Visto isso, pode se perceber uma clara visão do autor sobre os motivos
do fim do Império Romano do Ocidente e, portanto, da Idade Antiga. Para
Algolgy, o fim do império deu-se, essencialmente, pelo poder do Estado ser
baseado cada vez mais em uma camada social superior progressivamente
mais restrita, entrando em colapso para com toda a sociedade e provocando a
demanda incessante por novas formas de organização social, política e
econômica.

A partir da leitura do texto do Capítulo 7 do livro de Geza Alfoldy, pode-


se obter uma visão esclarecedora sobre os fatores que ocasionaram no fim do
Império Romano do Ocidente, tanto nas esferas política e, especialmente,
social da sociedade romana. O artigo de Alfoldy é extremamente completo
apesar de, em alguns momentos, se mostrar repetitivo e até controverso na
busca por um panorama que leva ao colapso do Estado latino. Pode-se, até,
afirmar que vem disso a mais marcante característica do capítulo: o autor não
busca construir um panorama social único que culmina no fim da antiguidade
clássica definida atualmente, mas, sim, elenca e explica minuciosamente
diversas características da sociedade romana tardia que tiveram influência no
processo de queda da monarquia imperial de Roma.

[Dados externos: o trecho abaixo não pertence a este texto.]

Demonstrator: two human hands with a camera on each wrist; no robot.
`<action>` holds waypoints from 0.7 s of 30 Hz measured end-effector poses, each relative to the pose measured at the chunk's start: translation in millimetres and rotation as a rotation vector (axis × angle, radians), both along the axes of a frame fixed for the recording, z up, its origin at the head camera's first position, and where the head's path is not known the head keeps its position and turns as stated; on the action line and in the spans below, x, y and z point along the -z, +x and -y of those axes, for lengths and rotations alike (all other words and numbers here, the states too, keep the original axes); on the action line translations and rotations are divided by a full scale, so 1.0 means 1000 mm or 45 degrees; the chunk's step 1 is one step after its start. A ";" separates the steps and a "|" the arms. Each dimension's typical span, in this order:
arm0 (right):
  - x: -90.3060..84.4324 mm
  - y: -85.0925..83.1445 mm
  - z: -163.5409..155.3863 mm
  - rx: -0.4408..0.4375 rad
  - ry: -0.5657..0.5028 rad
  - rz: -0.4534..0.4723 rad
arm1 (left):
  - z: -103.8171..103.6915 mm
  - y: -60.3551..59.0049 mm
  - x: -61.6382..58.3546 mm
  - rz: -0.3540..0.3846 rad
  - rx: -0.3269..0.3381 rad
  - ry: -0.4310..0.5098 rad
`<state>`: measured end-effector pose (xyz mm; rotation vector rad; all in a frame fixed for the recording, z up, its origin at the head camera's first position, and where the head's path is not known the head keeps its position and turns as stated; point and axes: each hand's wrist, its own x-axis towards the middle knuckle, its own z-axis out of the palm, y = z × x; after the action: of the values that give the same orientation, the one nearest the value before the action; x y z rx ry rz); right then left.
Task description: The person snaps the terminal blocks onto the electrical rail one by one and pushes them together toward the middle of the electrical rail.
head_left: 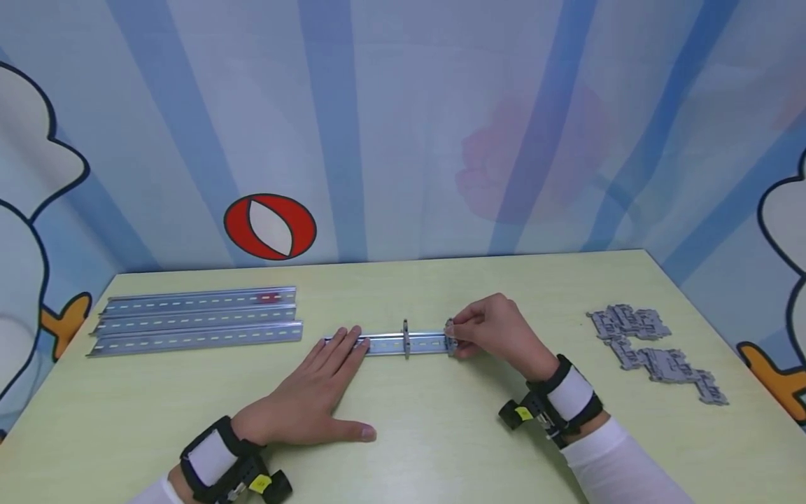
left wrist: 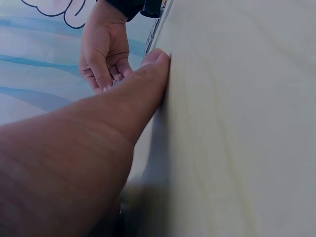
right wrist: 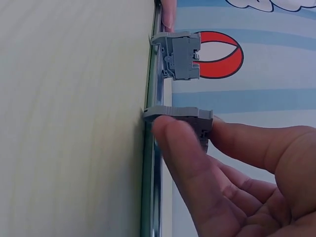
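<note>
On the rail (head_left: pixel 403 343), my right grip (head_left: pixel 488 329) pinches a terminal block (right wrist: pixel 180 116). My left grip (head_left: pixel 315 399) lies flat, steadying it. Best press squarely.

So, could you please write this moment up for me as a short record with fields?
Surface: pale green table
Left hand: flat, fingertips pressing the left end of the short slotted metal rail
Right hand: pinches a grey plastic terminal block at the rail's right end
Already on rail: one grey block near the middle
Spare rails: three, far left
Loose grey blocks: heap at right
</note>
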<state>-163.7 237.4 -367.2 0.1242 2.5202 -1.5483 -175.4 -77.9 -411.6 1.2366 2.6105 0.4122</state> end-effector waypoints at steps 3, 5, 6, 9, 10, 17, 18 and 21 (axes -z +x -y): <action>0.000 0.000 -0.001 -0.026 -0.025 0.002 | 0.000 0.000 0.000 -0.006 0.007 0.011; 0.000 0.000 -0.002 -0.055 -0.062 0.006 | -0.001 0.001 0.000 -0.011 0.014 0.018; 0.001 0.000 -0.003 -0.070 -0.082 0.007 | -0.001 0.001 0.000 -0.016 0.017 0.021; 0.002 0.000 -0.007 -0.106 -0.136 0.016 | -0.001 0.001 0.000 -0.021 0.024 0.026; 0.003 0.000 -0.008 -0.115 -0.150 0.022 | -0.001 0.001 -0.001 -0.022 0.025 0.026; 0.003 -0.002 -0.011 -0.125 -0.231 0.058 | -0.001 0.001 -0.001 -0.019 0.024 0.022; 0.003 -0.002 -0.010 -0.123 -0.243 0.066 | -0.001 0.000 -0.001 -0.018 0.023 0.022; 0.004 -0.003 -0.009 -0.113 -0.267 0.094 | 0.000 0.000 0.000 -0.015 0.020 0.022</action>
<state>-166.5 246.7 -371.1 0.0393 2.2592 -1.7257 -175.2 -78.1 -411.5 1.2679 2.6108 0.4268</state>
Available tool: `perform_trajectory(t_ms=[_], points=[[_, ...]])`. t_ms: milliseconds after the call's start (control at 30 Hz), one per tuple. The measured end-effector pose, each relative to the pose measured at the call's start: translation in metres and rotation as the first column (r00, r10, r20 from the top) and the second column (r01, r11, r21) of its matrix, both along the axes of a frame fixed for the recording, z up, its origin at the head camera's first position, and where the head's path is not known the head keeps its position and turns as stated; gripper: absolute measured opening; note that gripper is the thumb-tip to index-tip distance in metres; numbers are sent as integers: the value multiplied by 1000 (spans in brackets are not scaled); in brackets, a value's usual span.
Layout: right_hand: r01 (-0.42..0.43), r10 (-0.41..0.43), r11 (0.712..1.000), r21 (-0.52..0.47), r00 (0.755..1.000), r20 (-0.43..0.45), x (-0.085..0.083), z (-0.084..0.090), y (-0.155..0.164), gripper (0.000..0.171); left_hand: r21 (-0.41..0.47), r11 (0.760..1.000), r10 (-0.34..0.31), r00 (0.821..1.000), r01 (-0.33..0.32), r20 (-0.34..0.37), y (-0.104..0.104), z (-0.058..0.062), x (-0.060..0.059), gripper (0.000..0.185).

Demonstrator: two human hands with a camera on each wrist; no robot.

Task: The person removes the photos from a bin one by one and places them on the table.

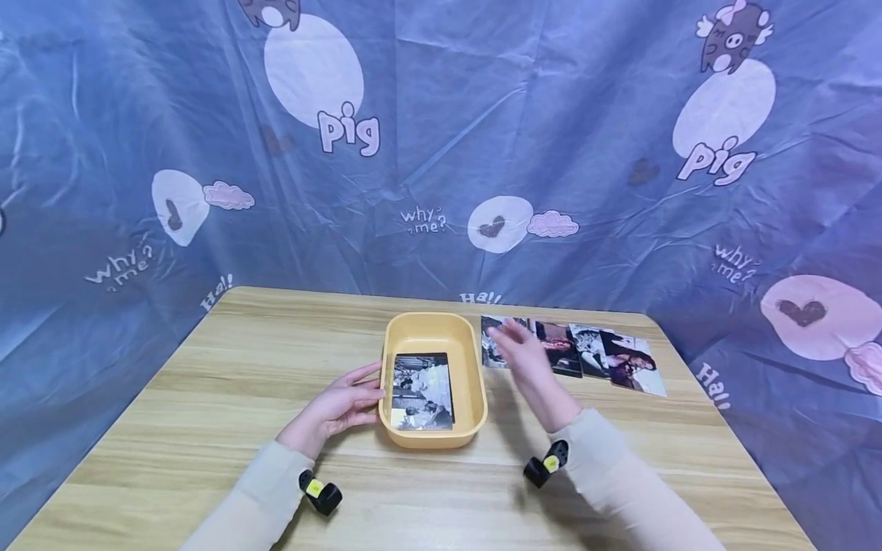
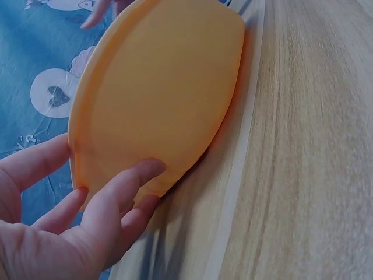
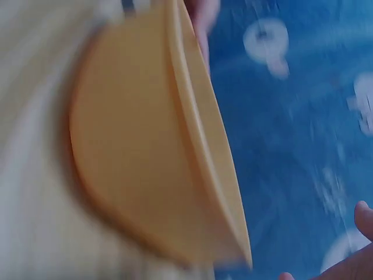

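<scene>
**Steadying the yellow tray, right hand over the photo row**

Steadying the yellow tray [image 1: 432,330] w/ my left hand [image 1: 335,408]: fingers straight and relaxed, tips touching its left outer wall, nothing gripped. Left wrist view shows those fingers [image 2: 125,189] resting flat against the tray's side. Tray sits on the wooden table [image 1: 227,383], roughly mid-table, a bit toward the far edge. One b&w photo [image 1: 422,389] lies flat in the tray bottom.

My right hand [image 1: 525,353] hovers just right of the tray, fingers spread and loose, holding nothing; it's blurred, so can't tell if it touches anything. It partly covers the nearest print in the row of photos [image 1: 606,356], which lie side by side, overlapping, along the table's far edge toward the far right corner. Right wrist view is too blurred for detail beyond the tray's side.
</scene>
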State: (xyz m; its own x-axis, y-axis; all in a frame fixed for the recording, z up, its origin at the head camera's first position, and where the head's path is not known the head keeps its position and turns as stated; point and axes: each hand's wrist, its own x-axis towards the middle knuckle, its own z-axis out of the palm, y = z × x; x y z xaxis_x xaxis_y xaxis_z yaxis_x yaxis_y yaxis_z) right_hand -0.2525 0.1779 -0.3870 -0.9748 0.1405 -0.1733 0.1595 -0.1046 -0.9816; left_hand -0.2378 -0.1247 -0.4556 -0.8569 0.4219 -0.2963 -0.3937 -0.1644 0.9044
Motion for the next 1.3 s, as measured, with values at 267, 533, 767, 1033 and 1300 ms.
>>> perform_trajectory(t_ms=[267,533,767,1033,1300], points=[[-165,161,982,87,986,52,19,-18,-66,67,-1,1000,-9,1000,9,-8,0,0,0,74],[-153,117,957,246,981,154,21,-42,-88,81,-19,1000,-15,1000,15,-13,0,1,2,75],[-156,101,964,214,964,247,12,-50,-87,83,-21,1000,-10,1000,9,-9,0,0,2,74],[-99,61,948,303,990,130,5,-59,-87,67,-16,1000,-2,1000,1,-14,2,-3,2,73],[-34,22,945,325,999,41,6,-60,-85,63,-12,1000,17,1000,-17,-2,4,-3,4,74]])
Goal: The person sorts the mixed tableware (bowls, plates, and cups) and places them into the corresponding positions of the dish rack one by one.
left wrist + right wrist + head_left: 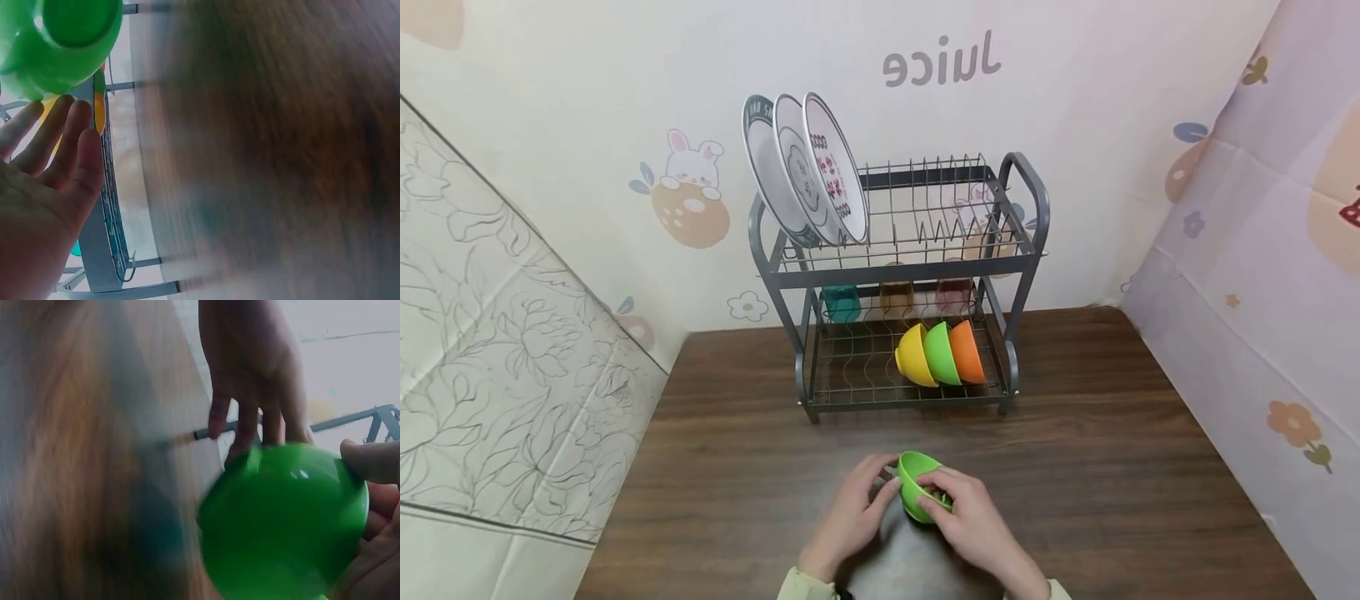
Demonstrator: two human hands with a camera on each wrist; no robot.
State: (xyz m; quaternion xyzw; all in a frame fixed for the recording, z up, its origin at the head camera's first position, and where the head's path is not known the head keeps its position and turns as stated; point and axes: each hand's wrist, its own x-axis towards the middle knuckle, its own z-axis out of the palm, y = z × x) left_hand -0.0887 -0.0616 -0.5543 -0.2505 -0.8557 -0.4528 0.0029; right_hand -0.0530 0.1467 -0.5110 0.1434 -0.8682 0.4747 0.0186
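Observation:
A green bowl [914,475] is held tilted above the near part of the table, its mouth turned toward the right hand. My right hand [972,518] grips it by the rim, fingers inside and thumb out of full sight in the head view. To the left of the bowl, my left hand [854,507] has its fingers extended. In the left wrist view, those fingertips [65,103] reach the outside of the bowl [78,62], near its round base. The right wrist view shows the bowl's glossy outer side [281,519] between both hands.
Beyond the hands stands a two-tier dish rack [902,273]. Several bowls share its lower shelf: yellow [913,358], green [940,357] and orange [967,353]; cups [842,304] sit behind. Plates [838,179] stand upper left. The wooden table [1105,467] meets fabric-covered walls.

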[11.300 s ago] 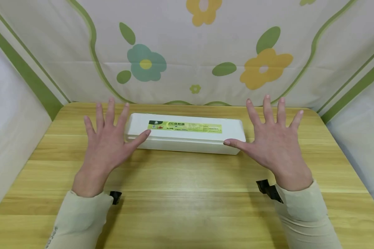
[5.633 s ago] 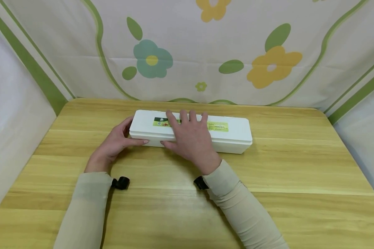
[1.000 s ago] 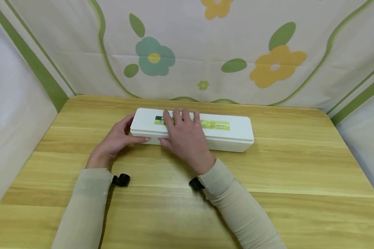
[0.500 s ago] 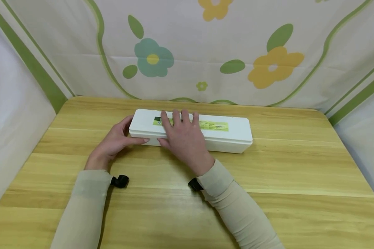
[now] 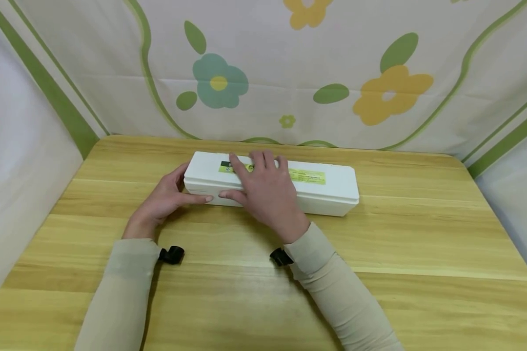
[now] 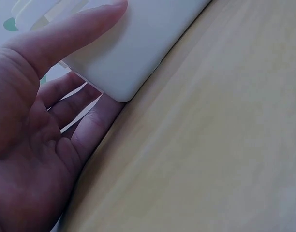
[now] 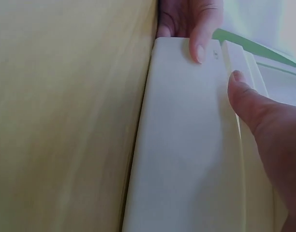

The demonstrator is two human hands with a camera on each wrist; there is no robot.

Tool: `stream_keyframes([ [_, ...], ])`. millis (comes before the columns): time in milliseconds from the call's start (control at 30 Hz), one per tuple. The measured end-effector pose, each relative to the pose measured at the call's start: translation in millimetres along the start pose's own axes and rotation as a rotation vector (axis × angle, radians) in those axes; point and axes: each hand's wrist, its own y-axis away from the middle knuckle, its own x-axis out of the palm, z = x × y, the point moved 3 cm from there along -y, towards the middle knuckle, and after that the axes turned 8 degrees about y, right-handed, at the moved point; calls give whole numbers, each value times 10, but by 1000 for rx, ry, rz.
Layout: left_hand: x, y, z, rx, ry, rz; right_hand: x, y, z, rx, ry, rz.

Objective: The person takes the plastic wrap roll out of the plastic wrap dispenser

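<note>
A long white cling film box (image 5: 320,204) lies on the table with its lid (image 5: 338,181) on top. Its lid bears a green and yellow label (image 5: 309,176), partly covered by my right hand. My left hand (image 5: 160,200) holds the box's left end, thumb along the front and fingers round the end. In the left wrist view, fingers of the left hand (image 6: 22,135) reach behind the box's corner. My right hand (image 5: 270,195) lies across the lid, fingers bent toward its far side. In the right wrist view, the thumb of the right hand (image 7: 278,135) is at the lid's front edge.
The box stands on a wooden table (image 5: 228,302), near its back edge. A white curtain (image 5: 272,58) with flowers and green trim hangs behind. Pale fabric walls flank both sides. Small black devices sit at both wrists.
Both hands came down from spread fingers above the box to hold it. Over the last half second my right hand shifted slightly and its thumb straightened along the lid's front edge.
</note>
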Motion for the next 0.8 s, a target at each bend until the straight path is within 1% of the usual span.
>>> stream_keyframes([
  [267, -12, 9, 25, -19, -10, 1, -15, -26, -23, 20, -63, 4],
  [567, -2, -6, 12, -6, -10, 9, -20, -61, -51, 49, -82, 32],
  [667, -4, -3, 4, -1, -11, 11, -30, -73, -54, 62, -100, 38],
  [800, -12, 5, 2, -7, -9, 8, -45, -81, -43, 57, -130, 58],
])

Cabe destacar, também, a enorme importância da afirmação de que o


fim da antiguidade não foi um instante imediato que se sucedeu do fim do
Império em 476, mas um longo processo ocorrido desde a crise do século III no
qual as características mais marcantes da organização social vigente no
período foram progressivamente substituídas por novas posturas típicas do que
foi caracterizado historicamente como Idade Média.
Dessa forma, observa-se que o texto é essencial para a compreensão
de como foi dado o fim do Império Romano do Ocidente e quais foram os
principais causadores temporais, estruturais e pessoais desse processo
histórico, além de trazer o real significado social que o império tinha entre as
populações romanas durante e antes do colapso do Estado Imperial de Roma.
ALFOLDY, G. A Sociedade Romana Tardia. In: _____. A História Social
de Roma. Lisboa: Presença, 2001. P. 200-233.